Lorna picked it up and skimmed to the end. “It’s signed ‘Yours Forever, Tom.’”

“Who’s Tom?”

“The online boyfriend she said lured her here. Shit.” Lorna ran a hand through her hair. “All these body lotions. The lingerie. You pack all this for a dirty weekend, not for murder.”

“She could’ve staged it.”

Lorna raised an eyebrow. “You mean Maeve would’ve anticipated that we would suspect her and search her room? Maeve? A woman who couldn’t even predict it was going to rain when the sky went black and the wind picked up?”

“You have a point. What website did she say she met him on?”

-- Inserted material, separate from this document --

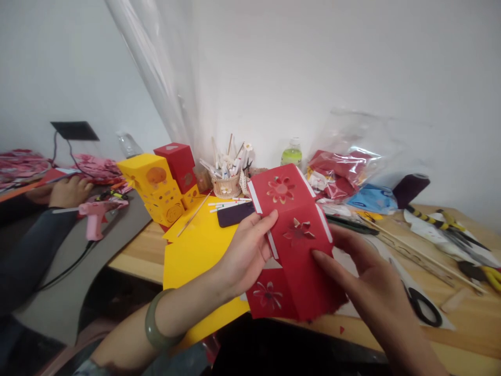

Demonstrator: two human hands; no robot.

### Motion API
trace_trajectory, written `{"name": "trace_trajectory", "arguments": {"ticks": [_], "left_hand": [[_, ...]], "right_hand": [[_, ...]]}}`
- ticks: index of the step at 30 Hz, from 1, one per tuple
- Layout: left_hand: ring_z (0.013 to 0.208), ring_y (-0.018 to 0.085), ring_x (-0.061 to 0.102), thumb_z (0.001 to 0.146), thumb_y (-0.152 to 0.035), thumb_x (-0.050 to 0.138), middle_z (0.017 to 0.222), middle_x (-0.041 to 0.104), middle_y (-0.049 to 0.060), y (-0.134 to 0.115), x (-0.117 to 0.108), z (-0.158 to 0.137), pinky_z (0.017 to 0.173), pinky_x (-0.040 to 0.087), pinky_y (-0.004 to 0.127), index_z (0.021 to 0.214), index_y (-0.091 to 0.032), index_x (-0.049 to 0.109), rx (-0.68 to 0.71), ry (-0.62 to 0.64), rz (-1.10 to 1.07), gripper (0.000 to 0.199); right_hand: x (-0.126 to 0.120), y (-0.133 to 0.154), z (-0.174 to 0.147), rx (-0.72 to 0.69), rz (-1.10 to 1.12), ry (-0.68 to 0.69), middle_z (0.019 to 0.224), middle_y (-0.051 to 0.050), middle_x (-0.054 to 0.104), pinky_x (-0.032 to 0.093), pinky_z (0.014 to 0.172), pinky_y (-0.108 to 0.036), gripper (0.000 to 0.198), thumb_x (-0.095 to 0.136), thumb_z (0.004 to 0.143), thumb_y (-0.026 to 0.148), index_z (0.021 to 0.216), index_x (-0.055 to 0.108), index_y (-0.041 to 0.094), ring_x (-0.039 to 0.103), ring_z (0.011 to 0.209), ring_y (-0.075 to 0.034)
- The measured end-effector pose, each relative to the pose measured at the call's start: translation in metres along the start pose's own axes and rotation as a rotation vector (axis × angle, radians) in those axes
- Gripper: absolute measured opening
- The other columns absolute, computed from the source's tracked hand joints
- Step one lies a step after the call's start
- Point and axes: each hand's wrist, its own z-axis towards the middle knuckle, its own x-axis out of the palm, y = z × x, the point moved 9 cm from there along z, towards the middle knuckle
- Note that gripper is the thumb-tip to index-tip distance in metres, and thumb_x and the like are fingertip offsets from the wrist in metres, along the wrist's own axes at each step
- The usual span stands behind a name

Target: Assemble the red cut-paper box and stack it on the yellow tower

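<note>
Between my two hands is a red card sheet (282, 216), creased into panels with flower shapes cut through them. White strips run along the tabs on its edges. My left hand (250, 245) grips the sheet's left side, thumb on the front and fingers behind. On the right side, my right hand (360, 261) holds the edge with the thumb in front and the other fingers partly hidden behind. The lower panels hang over the table's front edge. Beneath my left forearm lies a yellow card sheet (188, 266).
Yellow boxes (152, 183) and a red box (176, 162) stand back left, near a basket of pens (227, 185). Scissors (425, 308) and a ruler (415, 256) lie right. At far left, another person's hand (70, 190) is behind a pink glue gun (94, 216).
</note>
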Motion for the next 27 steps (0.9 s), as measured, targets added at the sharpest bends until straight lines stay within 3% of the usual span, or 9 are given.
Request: {"name": "trace_trajectory", "arguments": {"ticks": [2, 6, 12, 19, 27], "left_hand": [[0.079, 0.013, 0.068, 0.084, -0.015, 0.06, 0.09, 0.072, 0.008, 0.002, 0.003, 0.0, 0.076, 0.053, 0.023, 0.093, -0.01, 0.066, -0.045, 0.089, 0.045, 0.012], [0.079, 0.015, 0.068, 0.063, -0.005, 0.075, 0.088, 0.073, 0.007, 0.009, 0.002, -0.003, 0.076, 0.053, 0.025, 0.09, -0.01, 0.068, -0.167, 0.193, 0.204, 0.027], [0.072, 0.014, 0.067, 0.054, -0.001, 0.078, 0.082, 0.072, 0.004, 0.013, -0.002, -0.005, 0.07, 0.052, 0.025, 0.084, -0.011, 0.068, -0.198, 0.177, 0.233, 0.033], [0.071, 0.012, 0.067, 0.054, -0.001, 0.078, 0.082, 0.072, 0.003, 0.016, 0.001, -0.006, 0.069, 0.053, 0.023, 0.084, -0.011, 0.069, -0.22, 0.2, 0.197, 0.033], [0.074, 0.014, 0.068, 0.057, -0.002, 0.077, 0.083, 0.072, 0.006, 0.02, -0.003, -0.005, 0.07, 0.054, 0.024, 0.085, -0.009, 0.068, -0.221, 0.166, 0.215, 0.031]], "right_hand": [[0.007, -0.008, 0.002, 0.14, 0.163, 0.13, 0.1, -0.006, 0.072, 0.057, 0.07, -0.035, 0.037, 0.069, 0.072, 0.046, 0.1, 0.067, 0.023, 0.067, 0.09, -0.025], [0.011, -0.009, 0.001, 0.291, 0.402, 0.19, 0.108, -0.004, 0.071, 0.057, 0.064, -0.029, 0.037, 0.074, 0.069, 0.043, 0.1, 0.066, 0.025, 0.068, 0.088, -0.024], [0.022, -0.008, -0.005, 0.328, 0.484, 0.296, 0.104, -0.002, 0.071, 0.057, 0.068, -0.026, 0.035, 0.073, 0.072, 0.041, 0.103, 0.066, 0.028, 0.068, 0.09, -0.021], [0.023, -0.012, -0.006, 0.357, 0.497, 0.282, 0.101, -0.006, 0.072, 0.058, 0.065, -0.028, 0.036, 0.072, 0.072, 0.043, 0.102, 0.065, 0.024, 0.068, 0.089, -0.023], [0.016, -0.001, 0.0, 0.189, 0.317, 0.211, 0.109, -0.004, 0.069, 0.057, 0.079, -0.034, 0.046, 0.073, 0.07, 0.043, 0.111, 0.059, 0.027, 0.067, 0.094, -0.023]]}}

“I’m not sure. SingleMingle, I think?”

Oliver pulled up the website on his phone, dismissing the notifications that asked him to download the app. “And his username. It was Kit something?”

“Kit_Snow0273.”

A few seconds later he had found it. Oliver showed Lorna the photo on his phone: a balding white man with a beer gut and the kind of smile that could make up for a less than attractive body. The kind of smile Oliver had perfected in his teens. But there was something off about the picture. The resolution was a little too clear, the lighting a little too perfect, for a candid selfie down the pub. He dropped the photo in Google. The image appeared multiple times. The fictional Kit_Snow0273 was part of a group shot of middle aged men in a stock photo, raising pints in a generic pub.